Après la production, le stockage constitue un défi majeur pour le secteur agricole. C’est dans ce sens que le ministre de l’Agriculture, de la Souveraineté alimentaire et de l’Élevage, Cheikh Oumar Ba, a visité, samedi 18 juillet 2026, le hangar de la Société africaine de distribution de denrées alimentaires (Sadidal) à Notto Diobass. Selon un communiqué reçu hier, dimanche, ce déplacement s’inscrit dans la volonté des autorités de rapprocher davantage l’action publique des réalités du terrain et de renforcer l’implication du secteur privé national dans la construction d’une agriculture performante. Il a donc permis au ministre d’échanger avec les producteurs, les coopératives agricoles, les responsables de l’entreprise et les différents acteurs de la chaîne de valeur sur leurs contraintes et leurs attentes. « Notre démarche s’inscrit dans le changement de méthode auquel le Premier ministre a invité le gouvernement : être constamment aux côtés des producteurs, du secteur privé et de l’ensemble des acteurs de la chaîne de valeur pour écouter leurs préoccupations, apprécier les réalités du terrain et faire en sorte que chaque décision prise au niveau central produise des résultats concrets », a déclaré M. Ba.
Au cœur de l’expérience de la Sadidal figure un modèle fondé sur la contractualisation avec les producteurs. Depuis 2014, l’entreprise accompagne, en effet, des coopératives agricoles dans un système de production sous contrat, qui permet de sécuriser les débouchés avant même le démarrage des campagnes. Cette année, près de 1000 hectares seront exploités dans ce cadre. De l’avis du ministre, cette démarche constitue un levier essentiel pour moderniser l’agriculture. « Vendre avant de produire » permet de réduire les incertitudes liées au marché, d’encourager les producteurs à investir davantage et d’améliorer durablement leur productivité.
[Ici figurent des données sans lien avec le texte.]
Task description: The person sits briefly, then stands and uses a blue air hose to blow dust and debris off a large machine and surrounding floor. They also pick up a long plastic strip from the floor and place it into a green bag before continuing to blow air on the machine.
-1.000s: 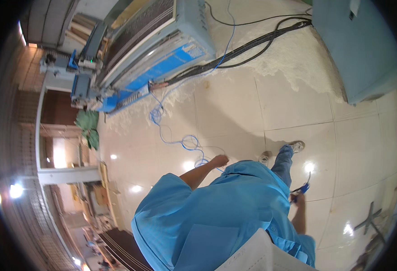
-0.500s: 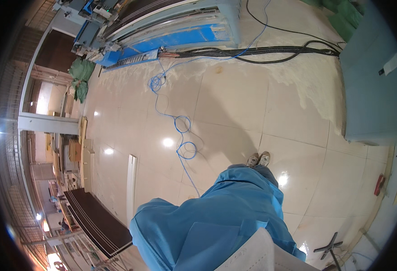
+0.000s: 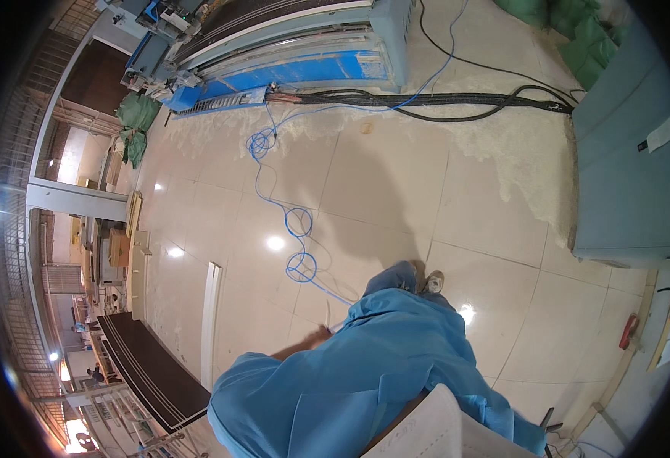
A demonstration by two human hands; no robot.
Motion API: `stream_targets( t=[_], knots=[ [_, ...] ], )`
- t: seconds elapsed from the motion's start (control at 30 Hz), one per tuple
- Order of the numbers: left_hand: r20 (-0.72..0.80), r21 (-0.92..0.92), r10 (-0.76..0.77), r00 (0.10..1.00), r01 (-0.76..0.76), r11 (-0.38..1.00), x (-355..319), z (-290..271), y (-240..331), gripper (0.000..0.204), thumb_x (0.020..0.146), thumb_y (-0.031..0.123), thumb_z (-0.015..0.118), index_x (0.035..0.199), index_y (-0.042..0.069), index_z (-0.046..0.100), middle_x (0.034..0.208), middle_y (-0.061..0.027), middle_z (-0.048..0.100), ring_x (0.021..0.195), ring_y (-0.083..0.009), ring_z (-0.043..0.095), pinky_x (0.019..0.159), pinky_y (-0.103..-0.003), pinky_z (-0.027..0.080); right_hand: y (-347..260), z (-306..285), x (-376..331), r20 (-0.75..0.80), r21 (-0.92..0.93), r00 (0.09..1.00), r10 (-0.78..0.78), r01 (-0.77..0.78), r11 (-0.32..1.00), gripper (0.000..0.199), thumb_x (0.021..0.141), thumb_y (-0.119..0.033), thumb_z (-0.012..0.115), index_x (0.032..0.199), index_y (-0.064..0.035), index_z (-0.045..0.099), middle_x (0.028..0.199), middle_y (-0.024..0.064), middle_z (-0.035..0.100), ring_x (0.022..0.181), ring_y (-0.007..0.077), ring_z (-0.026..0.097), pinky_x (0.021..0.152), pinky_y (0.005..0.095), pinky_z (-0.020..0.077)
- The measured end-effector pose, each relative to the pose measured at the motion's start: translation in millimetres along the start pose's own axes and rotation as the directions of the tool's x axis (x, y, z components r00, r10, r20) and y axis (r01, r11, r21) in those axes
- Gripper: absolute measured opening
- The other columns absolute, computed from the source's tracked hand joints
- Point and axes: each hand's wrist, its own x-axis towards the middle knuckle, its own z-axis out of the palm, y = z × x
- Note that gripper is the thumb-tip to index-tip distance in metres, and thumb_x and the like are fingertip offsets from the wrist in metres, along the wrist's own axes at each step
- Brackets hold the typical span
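A thin blue cable point(image 3: 300, 268) lies in loose loops on the tiled floor, and its near end runs up to the front of my blue jacket point(image 3: 335, 382). My left hand point(image 3: 319, 336) reaches past the jacket's left side, small in view and partly covered by the cloth. Its fingers look closed around a short stretch of the blue cable beside the jacket. My right hand is out of view behind the jacket. Below the jacket's far edge, one shoe point(image 3: 433, 282) shows on the floor.
A blue and grey machine point(image 3: 297, 70) stands ahead, with black cables point(image 3: 457, 100) and pale dust along its base. A grey cabinet point(image 3: 629, 175) is at the right. White strip point(image 3: 211, 324) and dark panel point(image 3: 148, 366) lie left; a red tool point(image 3: 629, 331) lies right.
My left hand and bare forearm have come into view beside the jacket. The cable's near end now slants further right toward me. My legs have shifted, with one knee bent forward.
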Motion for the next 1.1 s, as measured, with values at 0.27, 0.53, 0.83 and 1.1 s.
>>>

L’autre enjeu majeur concerne la conservation des récoltes. Le hangar frigorifique de la Sadidal dispose actuellement d’une capacité de stockage de 7000 tonnes, qui devrait atteindre 15 000 tonnes dès 2027, avant une montée en puissance vers 30 000 tonnes à l’horizon 2030. Une infrastructure stratégique dans un contexte marqué par d’importantes pertes post-récolte, notamment dans les filières horticoles. En réduisant les contraintes liées au stockage et à l’écoulement des produits, ce type d’investissement contribue à mieux valoriser la production locale et à améliorer les revenus des exploitations familiales. Organisés en coopératives, les producteurs bénéficient d’un accompagnement technique, d’un accès aux intrants et d’un marché sécurisé.
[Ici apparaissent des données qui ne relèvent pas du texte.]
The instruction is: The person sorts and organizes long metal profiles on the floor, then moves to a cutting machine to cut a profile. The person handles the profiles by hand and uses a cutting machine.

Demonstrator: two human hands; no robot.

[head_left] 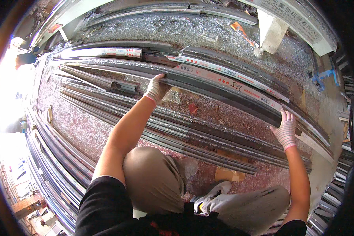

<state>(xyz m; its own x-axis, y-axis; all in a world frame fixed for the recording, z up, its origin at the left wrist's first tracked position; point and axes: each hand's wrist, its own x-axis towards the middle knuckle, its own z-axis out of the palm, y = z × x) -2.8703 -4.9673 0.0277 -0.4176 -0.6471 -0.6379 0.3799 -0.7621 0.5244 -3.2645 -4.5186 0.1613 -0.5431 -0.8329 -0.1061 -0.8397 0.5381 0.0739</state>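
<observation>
A long dark metal profile [224, 94] stretches across the middle, from the upper left down to the right. My left hand [157, 90], in a white striped knit glove, grips its near edge left of centre. Gloved the same way, my right hand [286, 129] holds the profile close to its right end, fingers over the top. Behind it lies a profile with a white and red printed strip [232, 83], and handwriting shows on the strip. On the near side, several grey profiles [192, 128] lie side by side on the floor.
Metal shavings [145, 29] cover the floor at the back, beneath a white machine beam [295, 19]. A blue clamp-like part [322, 78] stands at the right. More long profiles [59, 157] are stacked at the left. A cardboard piece [229, 174] lies near my shoe [214, 192].
</observation>
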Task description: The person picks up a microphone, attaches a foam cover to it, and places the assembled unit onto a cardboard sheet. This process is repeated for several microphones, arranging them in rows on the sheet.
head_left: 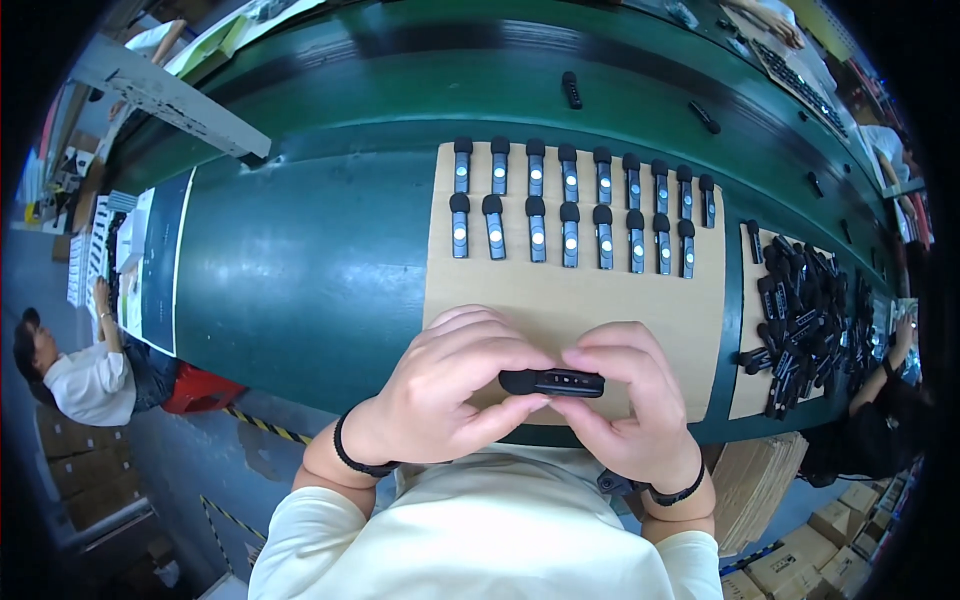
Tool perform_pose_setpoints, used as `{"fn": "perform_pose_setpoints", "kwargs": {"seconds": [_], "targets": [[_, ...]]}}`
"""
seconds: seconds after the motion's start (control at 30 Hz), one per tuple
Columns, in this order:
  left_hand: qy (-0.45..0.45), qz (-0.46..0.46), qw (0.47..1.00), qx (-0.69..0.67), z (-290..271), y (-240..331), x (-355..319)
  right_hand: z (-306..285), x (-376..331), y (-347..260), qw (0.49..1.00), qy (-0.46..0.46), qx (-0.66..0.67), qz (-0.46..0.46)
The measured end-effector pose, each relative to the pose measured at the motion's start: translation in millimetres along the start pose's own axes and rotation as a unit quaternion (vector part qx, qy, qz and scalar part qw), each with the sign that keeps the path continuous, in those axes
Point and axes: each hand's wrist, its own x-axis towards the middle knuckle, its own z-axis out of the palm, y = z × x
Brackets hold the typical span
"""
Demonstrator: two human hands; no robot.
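Observation:
Between my two hands lies a small black wireless microphone (566,383), held level above the near edge of a cardboard sheet (575,305). Its rounded foam tip points left, and a row of small marks or contacts shows on its side. My left hand (450,380) pinches it at the foam end. The fingers and thumb of my right hand (635,395) close on the other end. Beyond my hands, two rows of similar microphones (537,225) lie on the cardboard, foam tips pointing away from me, most with a pale round spot.
A heap of black microphones (795,320) covers another cardboard sheet on the right. Past the green table (300,270) runs a green conveyor belt (430,65) carrying scattered microphones. A metal post (170,95) stands at the far left. Other people (90,380) sit at both sides.

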Motion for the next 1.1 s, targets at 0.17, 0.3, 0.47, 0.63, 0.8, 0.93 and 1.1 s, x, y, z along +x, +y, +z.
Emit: {"fn": "perform_pose_setpoints", "kwargs": {"seconds": [0.17,0.3,0.47,0.63,0.8,0.93,1.1], "targets": [[0.044,0.023,0.999,0.002,0.2,1.9,-2.9,5.2,-11.2,5.4,0.999,0.025,0.027,0.002],[0.045,0.024,0.999,0.005,-1.7,5.2,-1.3,7.1,-10.9,5.6,0.999,0.039,0.019,-0.008],[0.041,0.042,0.998,0.019,-2.5,4.7,-1.2,8.1,-10.2,6.8,0.999,0.043,0.016,-0.017],[0.040,0.044,0.998,0.027,-2.6,4.3,0.6,9.4,-8.3,7.7,0.998,0.055,0.005,-0.024],[0.042,0.041,0.998,0.025,-2.1,3.9,2.5,8.6,-7.3,9.2,0.998,0.053,-0.001,-0.029],[0.049,0.027,0.998,0.015,-0.5,2.3,2.4,8.1,-5.3,9.2,0.998,0.056,-0.007,-0.033],[0.051,-0.004,0.999,0.000,5.6,-0.6,1.7,7.2,-3.4,5.9,0.993,0.081,0.089,0.001]]}}
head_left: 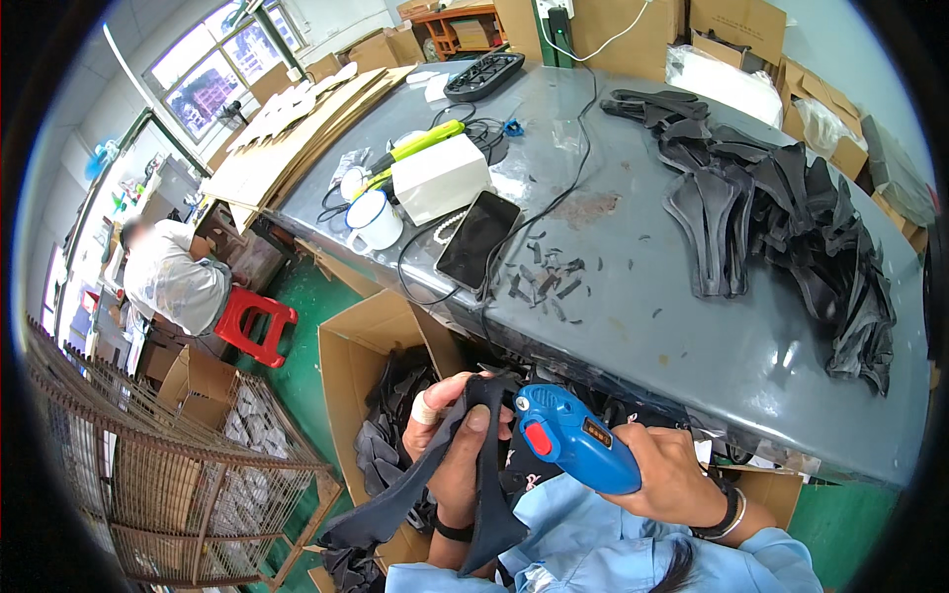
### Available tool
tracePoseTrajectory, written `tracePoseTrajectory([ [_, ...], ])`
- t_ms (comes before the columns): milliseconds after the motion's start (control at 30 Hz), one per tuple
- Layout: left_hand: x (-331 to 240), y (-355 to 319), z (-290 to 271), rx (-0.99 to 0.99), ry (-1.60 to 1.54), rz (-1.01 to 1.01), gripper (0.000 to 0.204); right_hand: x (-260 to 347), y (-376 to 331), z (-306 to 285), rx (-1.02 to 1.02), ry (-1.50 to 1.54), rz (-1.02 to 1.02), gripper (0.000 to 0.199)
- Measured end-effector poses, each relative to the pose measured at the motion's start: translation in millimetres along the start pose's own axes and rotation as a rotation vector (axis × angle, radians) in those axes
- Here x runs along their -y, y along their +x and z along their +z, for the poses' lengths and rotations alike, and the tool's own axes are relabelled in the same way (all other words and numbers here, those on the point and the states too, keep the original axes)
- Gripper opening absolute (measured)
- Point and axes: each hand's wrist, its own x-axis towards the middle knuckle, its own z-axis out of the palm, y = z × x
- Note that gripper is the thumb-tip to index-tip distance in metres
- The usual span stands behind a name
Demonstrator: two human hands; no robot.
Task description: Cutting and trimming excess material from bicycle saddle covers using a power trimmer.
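Note:
My left hand (457,465) pinches a long dark grey piece of sheet material (486,509) between thumb and fingers, its two arms hanging down past my wrist. A light strip wraps one finger. My right hand (667,472) is wrapped round the body of a blue handheld electric cutter (578,440) with a red button. The cutter's head meets the upper end of the piece; the blade itself is hidden there. Below my hands an open cardboard box (346,346) holds many similar dark pieces (381,450).
On the grey table (623,326) lie dark offcuts (547,282), a phone (478,239), an enamel mug (374,219), a white box (440,178) and cables. Stacked dark pieces (781,208) cover its right side. A seated person (173,272) and a wire cage (188,474) are at left.

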Motion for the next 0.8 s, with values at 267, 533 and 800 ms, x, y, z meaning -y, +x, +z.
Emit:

Cheikh Oumar Ba a également salué la vision du directeur général de la Sadidal, Khadim Fall, dont le parcours illustre l’émergence d’un entrepreneuriat agricole national capable de porter des investissements structurants. Parti du commerce de la pomme de terre et de l’oignon, l’entrepreneur a progressivement construit un modèle intégré associant production, stockage, commercialisation et perspectives de transformation agroalimentaire.
Agréé au Code des investissements et soutenu par l’État à travers des mesures incitatives, le projet Sadidal est présenté comme un exemple de partenariat public-privé au service de la souveraineté alimentaire. Pour les autorités, « la valorisation des chaînes de valeur constitue désormais un passage obligé pour réduire les importations, créer des emplois et renforcer la compétitivité de l’agriculture sénégalaise ».